→ **Work instructions**:
Return the listing exactly, please; no pictures.

************

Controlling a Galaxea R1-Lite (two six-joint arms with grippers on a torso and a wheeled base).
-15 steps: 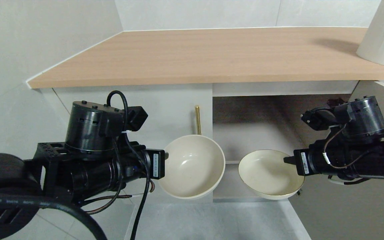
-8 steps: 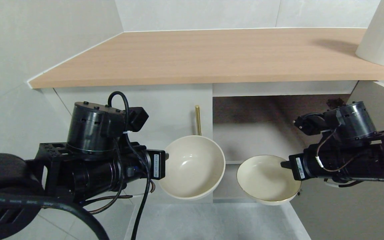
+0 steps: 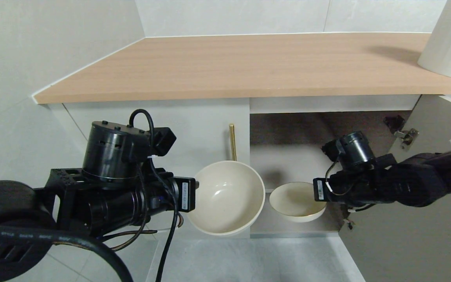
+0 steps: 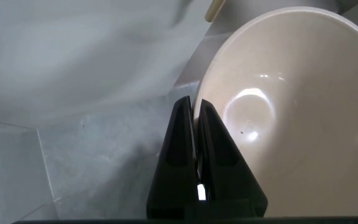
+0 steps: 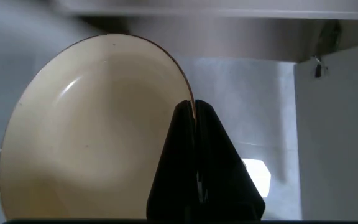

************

→ **Exercise response**:
Controlling a Galaxea R1-Lite (two six-joint arms with grippers on a torso and a wheeled base).
-15 steps: 
-8 steps: 
+0 steps: 
+0 steps: 
+0 steps: 

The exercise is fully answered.